**Problem statement**
Among the entries, find the lines with the string "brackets" and report them.

**Records to process**
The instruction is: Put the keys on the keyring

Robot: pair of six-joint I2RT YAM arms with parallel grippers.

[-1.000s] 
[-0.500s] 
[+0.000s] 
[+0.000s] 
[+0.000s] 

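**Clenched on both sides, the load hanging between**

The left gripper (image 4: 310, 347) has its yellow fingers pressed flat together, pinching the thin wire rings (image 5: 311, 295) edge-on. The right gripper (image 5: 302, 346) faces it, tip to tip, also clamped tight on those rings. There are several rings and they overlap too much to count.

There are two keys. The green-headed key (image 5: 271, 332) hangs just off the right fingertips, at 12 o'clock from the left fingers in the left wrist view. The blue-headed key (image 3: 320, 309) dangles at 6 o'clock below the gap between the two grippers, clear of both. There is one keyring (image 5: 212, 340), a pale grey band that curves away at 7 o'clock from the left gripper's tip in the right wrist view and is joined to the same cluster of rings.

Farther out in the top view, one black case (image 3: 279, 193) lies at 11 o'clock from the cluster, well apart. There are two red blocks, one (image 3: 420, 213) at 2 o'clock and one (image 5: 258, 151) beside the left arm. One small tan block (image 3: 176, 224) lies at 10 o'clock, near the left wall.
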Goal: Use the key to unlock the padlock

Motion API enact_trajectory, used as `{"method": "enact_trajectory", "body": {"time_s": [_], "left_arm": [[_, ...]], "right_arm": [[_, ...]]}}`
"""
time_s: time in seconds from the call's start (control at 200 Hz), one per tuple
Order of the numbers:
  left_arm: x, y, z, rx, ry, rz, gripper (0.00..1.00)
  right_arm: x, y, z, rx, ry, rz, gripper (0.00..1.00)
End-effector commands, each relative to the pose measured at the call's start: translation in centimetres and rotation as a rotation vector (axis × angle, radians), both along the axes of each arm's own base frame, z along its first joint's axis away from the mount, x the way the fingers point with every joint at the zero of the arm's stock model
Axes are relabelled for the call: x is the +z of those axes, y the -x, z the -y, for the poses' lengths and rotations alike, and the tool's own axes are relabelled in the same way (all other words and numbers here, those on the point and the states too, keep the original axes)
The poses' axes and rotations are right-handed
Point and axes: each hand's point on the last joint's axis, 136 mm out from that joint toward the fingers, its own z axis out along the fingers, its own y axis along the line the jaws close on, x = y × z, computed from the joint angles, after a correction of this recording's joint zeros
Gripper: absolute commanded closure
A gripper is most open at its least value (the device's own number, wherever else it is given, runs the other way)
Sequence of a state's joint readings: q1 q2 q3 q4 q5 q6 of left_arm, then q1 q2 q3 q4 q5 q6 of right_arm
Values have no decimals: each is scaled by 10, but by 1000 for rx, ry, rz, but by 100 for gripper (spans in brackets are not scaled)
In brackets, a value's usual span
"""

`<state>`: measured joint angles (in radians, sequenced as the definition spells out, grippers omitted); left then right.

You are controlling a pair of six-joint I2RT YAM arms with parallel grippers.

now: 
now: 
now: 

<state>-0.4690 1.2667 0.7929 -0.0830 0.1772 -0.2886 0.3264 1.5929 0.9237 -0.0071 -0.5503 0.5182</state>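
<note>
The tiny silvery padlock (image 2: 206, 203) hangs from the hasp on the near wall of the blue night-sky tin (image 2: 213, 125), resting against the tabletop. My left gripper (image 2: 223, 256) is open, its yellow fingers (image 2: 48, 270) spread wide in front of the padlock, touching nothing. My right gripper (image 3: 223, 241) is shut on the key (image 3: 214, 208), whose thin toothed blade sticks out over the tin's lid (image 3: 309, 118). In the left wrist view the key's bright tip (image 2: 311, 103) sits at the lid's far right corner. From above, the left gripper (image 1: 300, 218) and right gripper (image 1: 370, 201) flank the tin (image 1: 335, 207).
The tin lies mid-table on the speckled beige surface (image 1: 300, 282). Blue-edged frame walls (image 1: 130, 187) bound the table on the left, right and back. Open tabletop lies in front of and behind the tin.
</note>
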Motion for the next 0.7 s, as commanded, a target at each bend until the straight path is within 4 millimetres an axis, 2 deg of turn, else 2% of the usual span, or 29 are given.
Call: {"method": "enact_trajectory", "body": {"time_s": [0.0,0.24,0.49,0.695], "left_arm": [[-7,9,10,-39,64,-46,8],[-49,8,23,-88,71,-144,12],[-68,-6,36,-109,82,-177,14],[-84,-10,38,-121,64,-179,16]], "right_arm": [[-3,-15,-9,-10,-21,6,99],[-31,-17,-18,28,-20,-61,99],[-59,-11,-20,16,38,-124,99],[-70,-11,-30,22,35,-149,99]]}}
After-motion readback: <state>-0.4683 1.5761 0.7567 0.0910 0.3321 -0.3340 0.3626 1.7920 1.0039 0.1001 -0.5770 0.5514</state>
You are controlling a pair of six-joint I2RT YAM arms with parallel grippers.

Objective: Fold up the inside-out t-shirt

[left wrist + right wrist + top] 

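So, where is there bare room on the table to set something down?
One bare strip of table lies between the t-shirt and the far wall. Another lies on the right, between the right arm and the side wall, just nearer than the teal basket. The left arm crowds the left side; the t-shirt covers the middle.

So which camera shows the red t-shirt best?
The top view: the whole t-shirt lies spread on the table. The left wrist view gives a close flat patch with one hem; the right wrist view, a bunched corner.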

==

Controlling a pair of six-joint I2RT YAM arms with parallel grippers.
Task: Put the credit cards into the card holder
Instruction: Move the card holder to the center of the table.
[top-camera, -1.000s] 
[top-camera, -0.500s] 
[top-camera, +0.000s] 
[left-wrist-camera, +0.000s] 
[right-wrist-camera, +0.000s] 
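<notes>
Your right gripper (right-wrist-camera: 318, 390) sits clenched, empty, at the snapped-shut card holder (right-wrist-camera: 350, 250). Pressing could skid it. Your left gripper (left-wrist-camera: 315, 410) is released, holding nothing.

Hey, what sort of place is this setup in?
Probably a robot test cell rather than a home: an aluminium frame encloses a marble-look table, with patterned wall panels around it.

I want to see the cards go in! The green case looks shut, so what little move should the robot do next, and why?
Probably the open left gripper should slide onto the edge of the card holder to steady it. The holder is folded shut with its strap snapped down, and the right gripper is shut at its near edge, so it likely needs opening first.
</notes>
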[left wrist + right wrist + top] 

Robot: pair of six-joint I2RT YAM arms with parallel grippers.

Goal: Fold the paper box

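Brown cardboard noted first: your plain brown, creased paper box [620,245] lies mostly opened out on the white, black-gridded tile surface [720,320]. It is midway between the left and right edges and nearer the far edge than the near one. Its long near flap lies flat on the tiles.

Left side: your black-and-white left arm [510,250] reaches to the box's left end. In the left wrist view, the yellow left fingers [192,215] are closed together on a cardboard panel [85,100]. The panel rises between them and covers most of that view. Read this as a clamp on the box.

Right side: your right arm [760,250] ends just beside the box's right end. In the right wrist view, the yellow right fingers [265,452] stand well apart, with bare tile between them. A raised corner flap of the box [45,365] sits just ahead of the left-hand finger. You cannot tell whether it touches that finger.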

**Exercise response**
Values have no decimals: each is scaled by 10, but by 1000 for rx, ry, rz, but by 100 for gripper (spans in brackets are not scaled)
In brackets, a value's usual span

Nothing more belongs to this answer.